Maths and strategy are key in poker, but the most important skill is reading people. In the poker world they call it a 'tell' – the tiny thing that gives away a player's motive. A tell could be how aggressively someone slaps their chips on the table, or the way their nose twitches when they look at their cards. There are reverse tells, too. Emily says she makes her hand quiver. It tricks her opponents into thinking she's nervous.

DeAnna says: 'When Boris Becker played tennis, he stuck his tongue out before he served. And he would hit the ball in the direction of his tongue.' The only player to realise this was his rival, Andre Agassi. 

For years, Becker couldn't understand how Agassi predicted his shots. Once they'd both retired, Agassi explained the secret. 'That,' says DeAnna, 'was Becker's tell.' (DeAnna's tell, if you wondered, is that if her cards are good, her ears turn red. When she plays a big game she wears her hair down.)

The women at Ladies Club often repeat the line: 'There are no friends in poker!' But it doesn't seem that way. When Nilda bets all her chips, Jane wishes her good luck; when Rose goes out, DeAnna seems genuinely sorry; when I win my first hand, the table cheers. 

Halfway through the game we sing happy birthday to Kelly, who is turning 45. Then, after a cigarette break, we sing it again, only this time with a slice of millefeuille that Craigie has ordered from the kitchen. Kelly sweetly offers everyone a bite.

'People talk at the poker table,' says a player called Kylie. 'If you come every month you get these incredible snippets from people's lives: work, health, family, breakups, death.' (This is true; during one hand, I overhear a woman tell her neighbour that she was born missing a kidney.) 

Kylie got into poker when she was 41. She had recently divorced and her husband and daughter had moved abroad. 'I was alone in London, and miserable.' So she started playing poker. 

Within six months she was competing around the world. The game, also 'gave me a social life'. Now she's 52, happy and close to her daughter. 'Poker changed me. I've metamorphosed. I've made friends. I've found myself.'

She adds: 'The thing is, poker and life reflect each other.' When Kylie started playing, she was insecure. 'It was like I was blushing in my personal life and, as a result, I was blushing at the poker table. 
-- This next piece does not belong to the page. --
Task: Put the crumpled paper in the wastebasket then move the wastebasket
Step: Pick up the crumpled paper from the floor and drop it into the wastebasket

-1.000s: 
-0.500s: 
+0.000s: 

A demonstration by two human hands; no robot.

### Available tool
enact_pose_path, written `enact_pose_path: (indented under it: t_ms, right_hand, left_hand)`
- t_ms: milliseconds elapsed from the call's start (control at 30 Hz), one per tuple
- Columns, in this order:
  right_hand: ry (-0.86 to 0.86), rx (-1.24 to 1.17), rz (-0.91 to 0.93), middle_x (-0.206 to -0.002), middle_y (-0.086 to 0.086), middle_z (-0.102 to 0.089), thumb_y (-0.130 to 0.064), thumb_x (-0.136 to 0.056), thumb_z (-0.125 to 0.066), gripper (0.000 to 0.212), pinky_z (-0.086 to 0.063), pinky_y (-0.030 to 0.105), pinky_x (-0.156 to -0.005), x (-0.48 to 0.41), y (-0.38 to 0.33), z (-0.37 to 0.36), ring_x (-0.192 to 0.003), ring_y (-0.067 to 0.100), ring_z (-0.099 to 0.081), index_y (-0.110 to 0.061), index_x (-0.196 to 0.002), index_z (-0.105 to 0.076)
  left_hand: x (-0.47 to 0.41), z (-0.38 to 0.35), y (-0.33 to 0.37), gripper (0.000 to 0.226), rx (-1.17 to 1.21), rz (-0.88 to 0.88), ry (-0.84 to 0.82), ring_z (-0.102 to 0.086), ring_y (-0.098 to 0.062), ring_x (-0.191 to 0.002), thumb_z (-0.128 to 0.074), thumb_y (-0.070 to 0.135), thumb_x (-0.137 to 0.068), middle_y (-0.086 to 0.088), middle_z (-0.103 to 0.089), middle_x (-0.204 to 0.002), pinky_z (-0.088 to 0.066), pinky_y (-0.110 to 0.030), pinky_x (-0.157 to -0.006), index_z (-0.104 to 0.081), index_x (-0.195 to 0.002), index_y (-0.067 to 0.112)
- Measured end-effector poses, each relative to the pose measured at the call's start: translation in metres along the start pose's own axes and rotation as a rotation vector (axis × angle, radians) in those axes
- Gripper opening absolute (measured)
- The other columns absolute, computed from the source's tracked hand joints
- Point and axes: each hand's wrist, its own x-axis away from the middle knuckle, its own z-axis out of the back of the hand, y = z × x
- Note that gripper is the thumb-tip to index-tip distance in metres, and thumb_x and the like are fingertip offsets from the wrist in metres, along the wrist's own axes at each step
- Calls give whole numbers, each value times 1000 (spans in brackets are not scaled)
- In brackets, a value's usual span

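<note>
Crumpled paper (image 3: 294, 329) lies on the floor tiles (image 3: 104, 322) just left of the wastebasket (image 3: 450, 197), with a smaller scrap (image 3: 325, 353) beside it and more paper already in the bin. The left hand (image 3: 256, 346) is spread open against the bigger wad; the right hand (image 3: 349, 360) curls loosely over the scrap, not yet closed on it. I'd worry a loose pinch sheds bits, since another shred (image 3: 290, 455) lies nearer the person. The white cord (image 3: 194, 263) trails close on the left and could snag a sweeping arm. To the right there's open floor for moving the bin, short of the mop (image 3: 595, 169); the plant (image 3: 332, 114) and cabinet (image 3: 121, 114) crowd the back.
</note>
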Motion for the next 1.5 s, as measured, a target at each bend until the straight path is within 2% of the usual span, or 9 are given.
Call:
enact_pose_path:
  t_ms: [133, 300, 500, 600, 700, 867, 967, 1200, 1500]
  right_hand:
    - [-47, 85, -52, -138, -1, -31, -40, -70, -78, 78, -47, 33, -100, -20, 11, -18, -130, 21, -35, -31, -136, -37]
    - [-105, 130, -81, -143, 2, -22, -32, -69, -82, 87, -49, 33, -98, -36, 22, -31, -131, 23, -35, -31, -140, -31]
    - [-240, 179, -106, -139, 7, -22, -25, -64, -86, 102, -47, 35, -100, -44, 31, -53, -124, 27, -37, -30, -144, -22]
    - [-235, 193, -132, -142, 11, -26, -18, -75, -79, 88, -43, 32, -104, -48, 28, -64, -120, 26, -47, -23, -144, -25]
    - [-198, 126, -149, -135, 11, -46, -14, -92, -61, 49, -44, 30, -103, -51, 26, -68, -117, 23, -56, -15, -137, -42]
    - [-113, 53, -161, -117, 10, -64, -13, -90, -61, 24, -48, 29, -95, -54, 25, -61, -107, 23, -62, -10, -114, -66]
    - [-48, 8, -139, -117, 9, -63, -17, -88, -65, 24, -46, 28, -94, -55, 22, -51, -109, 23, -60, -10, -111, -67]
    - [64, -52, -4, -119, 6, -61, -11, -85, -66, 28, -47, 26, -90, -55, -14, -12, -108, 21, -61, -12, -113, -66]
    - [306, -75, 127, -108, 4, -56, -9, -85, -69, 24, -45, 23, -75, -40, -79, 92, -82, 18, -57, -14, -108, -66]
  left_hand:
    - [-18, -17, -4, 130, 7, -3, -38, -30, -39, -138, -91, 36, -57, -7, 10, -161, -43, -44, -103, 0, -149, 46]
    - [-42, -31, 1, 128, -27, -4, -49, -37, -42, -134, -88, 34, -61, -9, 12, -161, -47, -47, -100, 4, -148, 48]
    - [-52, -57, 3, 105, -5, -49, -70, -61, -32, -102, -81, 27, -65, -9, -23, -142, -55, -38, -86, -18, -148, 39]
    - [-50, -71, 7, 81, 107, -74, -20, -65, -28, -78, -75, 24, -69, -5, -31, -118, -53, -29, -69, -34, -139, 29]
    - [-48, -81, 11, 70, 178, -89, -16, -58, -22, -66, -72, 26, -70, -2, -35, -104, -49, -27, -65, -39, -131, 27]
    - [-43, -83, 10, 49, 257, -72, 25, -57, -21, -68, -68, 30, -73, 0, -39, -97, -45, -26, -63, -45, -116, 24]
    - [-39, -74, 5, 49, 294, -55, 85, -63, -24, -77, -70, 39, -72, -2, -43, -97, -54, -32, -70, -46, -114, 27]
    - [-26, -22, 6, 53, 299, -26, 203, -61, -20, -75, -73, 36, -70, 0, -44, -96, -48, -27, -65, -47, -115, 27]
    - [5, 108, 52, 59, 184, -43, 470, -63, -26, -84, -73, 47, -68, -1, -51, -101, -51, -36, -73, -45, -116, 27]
But that changed the more I played. This game taught me to be courageous. You have to bluff in poker – and sometimes you have to bluff in life. You need to tell yourself you're great.'

Near the end of the evening, things become more serious. 'This is 'freeze-out mode',' says Jane. 'You can't buy any more chips, so when you're out, you're out. That's why it got quiet all of a sudden.' 

Olga is the first on our table to go, then Rose, then Jane. I lose next – which puts me in 12th place out of 23. I still don't understand how poker works, but it's the best night out I've had in months.